Thank you so much.  I have seemed to have mostly pulled out of it, sometimes the most important step is recognizing it.  I aprreciate your kindness more than I can.  That offer goes both ways.

posted by Bel_ on October 19, 2005 at 5:01 PM | link to this | reply

Hi Military Wife
I was diagnosed with depression last month, so we have something else in common other than knowing a lot of corny song lyrics:) I'm here to support you if you want me too.

posted by jollyjeff on October 19, 2005 at 8:38 AM | link to this | reply

Military_Wife
uggggggh, The Big 4 0 . Yuck! I don't blame you for wanting to crawl under a rock, Wifey. lol It's an ugly age. Look on the bright side, though. At least you got that one under your belt. Won't have another ugly birthday for 10 more years!!

posted by Joe_Love on October 18, 2005 at 5:19 PM | link to this | reply

I can really relate to what you've said in many of your posts.
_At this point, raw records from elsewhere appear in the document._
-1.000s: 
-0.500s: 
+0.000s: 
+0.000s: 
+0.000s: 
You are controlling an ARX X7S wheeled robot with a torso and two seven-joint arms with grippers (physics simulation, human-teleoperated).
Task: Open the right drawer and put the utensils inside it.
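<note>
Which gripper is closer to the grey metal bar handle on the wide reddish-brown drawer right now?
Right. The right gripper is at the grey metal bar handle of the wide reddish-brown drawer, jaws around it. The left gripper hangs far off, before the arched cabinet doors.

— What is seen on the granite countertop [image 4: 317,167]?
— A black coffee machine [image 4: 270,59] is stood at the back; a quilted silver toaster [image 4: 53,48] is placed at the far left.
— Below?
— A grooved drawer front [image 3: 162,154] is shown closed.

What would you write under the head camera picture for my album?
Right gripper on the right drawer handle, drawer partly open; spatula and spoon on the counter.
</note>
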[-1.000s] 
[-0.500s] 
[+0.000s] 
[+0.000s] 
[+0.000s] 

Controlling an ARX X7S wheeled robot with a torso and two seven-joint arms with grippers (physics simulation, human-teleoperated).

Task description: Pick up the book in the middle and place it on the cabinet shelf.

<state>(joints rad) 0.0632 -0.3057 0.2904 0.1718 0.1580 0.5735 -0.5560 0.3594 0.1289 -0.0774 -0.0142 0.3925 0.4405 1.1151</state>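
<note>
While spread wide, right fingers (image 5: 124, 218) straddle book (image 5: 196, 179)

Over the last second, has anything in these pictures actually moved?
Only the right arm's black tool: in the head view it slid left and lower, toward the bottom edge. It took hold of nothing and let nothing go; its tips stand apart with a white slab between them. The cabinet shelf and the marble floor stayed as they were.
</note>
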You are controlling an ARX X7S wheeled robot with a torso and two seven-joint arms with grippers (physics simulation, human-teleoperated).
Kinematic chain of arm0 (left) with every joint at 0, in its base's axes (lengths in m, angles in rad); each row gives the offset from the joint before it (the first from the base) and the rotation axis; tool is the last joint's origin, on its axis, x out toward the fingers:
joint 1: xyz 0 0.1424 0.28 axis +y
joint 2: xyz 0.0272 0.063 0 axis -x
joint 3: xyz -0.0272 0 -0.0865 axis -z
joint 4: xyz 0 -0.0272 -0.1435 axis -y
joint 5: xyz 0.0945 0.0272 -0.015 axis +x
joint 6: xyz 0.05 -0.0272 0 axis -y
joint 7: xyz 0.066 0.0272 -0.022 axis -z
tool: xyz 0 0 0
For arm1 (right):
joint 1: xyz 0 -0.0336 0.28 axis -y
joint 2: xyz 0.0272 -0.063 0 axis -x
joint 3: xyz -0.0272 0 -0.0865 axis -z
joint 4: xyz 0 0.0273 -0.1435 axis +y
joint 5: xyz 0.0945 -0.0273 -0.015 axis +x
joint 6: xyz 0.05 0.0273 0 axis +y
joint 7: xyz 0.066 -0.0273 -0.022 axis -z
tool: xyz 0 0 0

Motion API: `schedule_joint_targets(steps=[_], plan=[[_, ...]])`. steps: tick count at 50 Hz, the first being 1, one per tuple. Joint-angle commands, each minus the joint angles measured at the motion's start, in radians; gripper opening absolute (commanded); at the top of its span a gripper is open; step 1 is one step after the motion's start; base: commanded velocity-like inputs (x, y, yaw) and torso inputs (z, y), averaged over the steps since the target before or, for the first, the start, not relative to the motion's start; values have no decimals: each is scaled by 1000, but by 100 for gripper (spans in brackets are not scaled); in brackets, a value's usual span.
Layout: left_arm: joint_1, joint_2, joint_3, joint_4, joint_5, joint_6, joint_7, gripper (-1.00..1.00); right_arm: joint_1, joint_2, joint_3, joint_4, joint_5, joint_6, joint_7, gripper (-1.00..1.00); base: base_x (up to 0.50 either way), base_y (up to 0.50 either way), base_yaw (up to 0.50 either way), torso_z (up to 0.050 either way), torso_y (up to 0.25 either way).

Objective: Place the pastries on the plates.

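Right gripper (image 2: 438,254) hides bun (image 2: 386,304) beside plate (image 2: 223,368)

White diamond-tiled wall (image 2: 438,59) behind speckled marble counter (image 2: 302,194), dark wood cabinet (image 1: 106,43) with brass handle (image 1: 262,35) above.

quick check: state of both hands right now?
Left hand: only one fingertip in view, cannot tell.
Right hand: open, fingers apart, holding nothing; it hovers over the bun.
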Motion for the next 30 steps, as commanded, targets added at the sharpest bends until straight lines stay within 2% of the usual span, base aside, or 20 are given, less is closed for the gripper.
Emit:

As I said in my other comment, my boyfriend is in Iraq right now and last night I had a meltdown. I deal with really bad anxiety and OCD. I'm on Zoloft for it now (I tried going off of Paxil right after Mike left from leave... yeah, that didn't work) He left for Iraq last Wednesday and I haven't heard from him... but he said it'd be a while. I just worry, which I'm sure you do as well. But I finally realized after my tears had dried that there wasn't much that I could control while he was over there, I couldn't stuff him in my purse and bring him back or send a big box with a lot of postage. So I will control what I can over here: my anxiety, my outlook on life, and taking care of myself and remembering to smile. Please do the same

posted by twizliz on October 11, 2005 at 7:06 PM | link to this | reply

Wifey,
Slow down and take care of yourself. Depression has a funny way of sneaking up on us, especially if we try to out run it. It's kind of like a bitch slap to the face. Also, it tends to happen to a lot of us during this time of year. I don't know what to tell you. I wish I did. I wish I had a magic wand I could wave and make it all better. Especially for you I wish that, because girl, Lord knows you've more than been there for me. If you need a shoulder or someone to vent to or just listen, give me a holler. I'll be there. I care.....

posted by Jaxson-Pete on October 11, 2005 at 3:01 AM | link to this | reply

Justsouno
Thank you.  I am working on it, I just have to remember that I can't save the world if I don't save myself first.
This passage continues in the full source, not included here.